The last hope for vultures
The Hindu
At least four species are seen in the Sigur plateau in the Mudumalai Tiger Reserve
The Sigur plateau in the Mudumalai Tiger Reserve (MTR) in the Nilgiris is one of the last remaining regions where a sizeable breeding vulture population is clinging on in Southern India. At least four species of India’s vultures are seen in the region, and at least three are believed to be using the plateau to breed and nest.
The region could potentially help critically endangered vulture species recolonise the surrounding landscapes from where they have become locally extinct over the last few decades because of the use of Non-Steroidal Anti-Inflammatory Drugs (NSAIDs) to treat cattle. Due to the use of drugs like diclofenac since the early 1990s, vulture populations across India have plummeted as they died after feeding on the carcasses of cattle treated with the drugs. Four of India’s nine vulture species have been listed as “critically endangered” by the International Union for the Conservation of Nature (IUCN). Three of the four species seen regularly in the Sigur are on the “critically endangered” list, while the other, the Egyptian vulture, is classified as being “endangered”.
H. Byju, a researcher who has studied vultures in the Sigur plateau and the Moyar Valley, says the future of vultures remains precarious in the Sigur. “For a population of vultures to be considered stable requires at least 800 pairs, while Sigur, which has the largest population of vultures in southern India, hardly has 300 individuals,” said the author of Valley of Hope–Vultures and Moyar.
According to S. Manigandan, a research scholar with Arulagam, a conservation NGO working on protecting vultures in the landscape, the latest surveys in the MTR buffer zone indicate that there are between 110 and 120 white-rumped vultures ( Gyps bengalensis), 11 and 15 Indian or long-billed vultures ( Gyps indicus) and maybe up to 5 Asian king vultures ( Sarcogyps calvus) in Sigur.

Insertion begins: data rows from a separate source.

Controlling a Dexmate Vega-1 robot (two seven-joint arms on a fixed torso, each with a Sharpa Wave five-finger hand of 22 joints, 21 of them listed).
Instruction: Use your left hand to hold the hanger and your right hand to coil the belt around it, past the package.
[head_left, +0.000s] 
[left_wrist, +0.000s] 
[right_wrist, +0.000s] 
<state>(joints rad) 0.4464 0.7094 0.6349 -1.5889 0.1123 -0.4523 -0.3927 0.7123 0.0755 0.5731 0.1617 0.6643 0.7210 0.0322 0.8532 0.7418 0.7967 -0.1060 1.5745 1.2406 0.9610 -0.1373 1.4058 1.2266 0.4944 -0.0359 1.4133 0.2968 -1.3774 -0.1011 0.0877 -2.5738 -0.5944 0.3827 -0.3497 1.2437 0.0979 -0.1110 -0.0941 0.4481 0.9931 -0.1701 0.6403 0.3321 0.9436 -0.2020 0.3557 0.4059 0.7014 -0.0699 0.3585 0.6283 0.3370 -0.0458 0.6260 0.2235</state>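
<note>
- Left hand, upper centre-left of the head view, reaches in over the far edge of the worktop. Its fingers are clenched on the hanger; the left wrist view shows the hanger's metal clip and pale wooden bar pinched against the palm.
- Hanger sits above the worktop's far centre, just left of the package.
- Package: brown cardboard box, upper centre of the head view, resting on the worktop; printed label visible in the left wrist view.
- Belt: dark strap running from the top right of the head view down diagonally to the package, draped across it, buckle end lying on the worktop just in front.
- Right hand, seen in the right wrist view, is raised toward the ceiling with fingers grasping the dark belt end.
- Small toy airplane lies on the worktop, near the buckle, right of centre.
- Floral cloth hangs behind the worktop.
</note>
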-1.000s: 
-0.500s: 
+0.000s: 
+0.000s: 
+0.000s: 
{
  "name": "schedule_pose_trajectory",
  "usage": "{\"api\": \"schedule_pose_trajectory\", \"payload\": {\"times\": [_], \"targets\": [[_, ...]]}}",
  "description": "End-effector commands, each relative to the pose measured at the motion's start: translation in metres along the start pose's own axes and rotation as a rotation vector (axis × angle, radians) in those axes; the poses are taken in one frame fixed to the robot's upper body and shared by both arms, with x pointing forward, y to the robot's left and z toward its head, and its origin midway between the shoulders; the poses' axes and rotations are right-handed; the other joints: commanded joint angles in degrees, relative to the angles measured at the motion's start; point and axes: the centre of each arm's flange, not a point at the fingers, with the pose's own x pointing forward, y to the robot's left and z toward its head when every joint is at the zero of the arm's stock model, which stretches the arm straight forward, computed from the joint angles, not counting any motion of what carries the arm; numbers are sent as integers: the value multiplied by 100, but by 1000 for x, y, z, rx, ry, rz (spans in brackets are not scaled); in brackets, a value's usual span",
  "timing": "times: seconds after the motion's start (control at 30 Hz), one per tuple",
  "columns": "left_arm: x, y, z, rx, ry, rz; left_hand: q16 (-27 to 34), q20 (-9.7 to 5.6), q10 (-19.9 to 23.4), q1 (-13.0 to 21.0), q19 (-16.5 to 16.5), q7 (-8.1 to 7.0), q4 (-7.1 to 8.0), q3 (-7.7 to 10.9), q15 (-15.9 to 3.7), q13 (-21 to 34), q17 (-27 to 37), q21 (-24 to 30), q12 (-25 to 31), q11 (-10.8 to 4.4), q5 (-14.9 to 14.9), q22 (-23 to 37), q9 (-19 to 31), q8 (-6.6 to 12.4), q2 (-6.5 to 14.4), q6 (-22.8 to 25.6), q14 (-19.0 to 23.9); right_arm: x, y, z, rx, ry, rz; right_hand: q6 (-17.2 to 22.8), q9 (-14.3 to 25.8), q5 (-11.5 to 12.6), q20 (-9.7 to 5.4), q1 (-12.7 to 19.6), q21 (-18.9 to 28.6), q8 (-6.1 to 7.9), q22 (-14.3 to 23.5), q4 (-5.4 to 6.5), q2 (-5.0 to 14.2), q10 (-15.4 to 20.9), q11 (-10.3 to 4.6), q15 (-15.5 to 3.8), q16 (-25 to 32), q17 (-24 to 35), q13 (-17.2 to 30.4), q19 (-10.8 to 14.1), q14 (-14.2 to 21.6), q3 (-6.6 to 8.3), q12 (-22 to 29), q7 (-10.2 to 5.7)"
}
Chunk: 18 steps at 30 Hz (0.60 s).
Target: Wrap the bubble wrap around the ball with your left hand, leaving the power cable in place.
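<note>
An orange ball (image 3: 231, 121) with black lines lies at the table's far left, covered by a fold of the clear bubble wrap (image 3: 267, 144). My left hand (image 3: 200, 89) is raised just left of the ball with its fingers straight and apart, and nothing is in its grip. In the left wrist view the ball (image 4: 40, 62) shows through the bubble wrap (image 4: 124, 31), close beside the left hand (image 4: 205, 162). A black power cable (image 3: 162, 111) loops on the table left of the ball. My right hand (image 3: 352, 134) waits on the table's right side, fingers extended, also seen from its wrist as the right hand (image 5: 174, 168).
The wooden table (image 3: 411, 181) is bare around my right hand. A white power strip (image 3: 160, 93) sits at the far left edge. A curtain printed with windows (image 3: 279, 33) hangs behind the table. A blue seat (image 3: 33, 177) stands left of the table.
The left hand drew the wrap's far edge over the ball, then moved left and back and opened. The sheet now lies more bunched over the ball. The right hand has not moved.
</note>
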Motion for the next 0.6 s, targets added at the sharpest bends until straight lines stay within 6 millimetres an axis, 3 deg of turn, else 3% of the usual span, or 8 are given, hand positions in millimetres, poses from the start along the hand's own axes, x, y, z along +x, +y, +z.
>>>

Mr. Manigandan says that during the most recent breeding season, only 14 nests of the white-rumped vulture have seen successful hatching of vulture chicks, while three nests of the long-billed vulture are also believed to have hatchlings. Despite the best efforts of researchers for more than a decade, the nesting site of the Asian king vulture, among the rarest of the vultures in India, remains yet to be recorded in the Sigur.
Meanwhile, the Egyptian vulture ( Neophron percnopterus), once widely seen in the Nilgiris, is not believed to have any nesting sites in the region, but is still occasionally spotted.
“Though the vulture population is comparatively much higher than in other parts of southern India, it is still very small. The breeding population is even smaller and the success rate for breeding pairs remains at only 70%,” says Mr. Byju. This highlights one of the reasons the population is yet to see any sizeable increase despite strict protections being enforced in the MTR and the surrounding areas against the use of NSAIDs.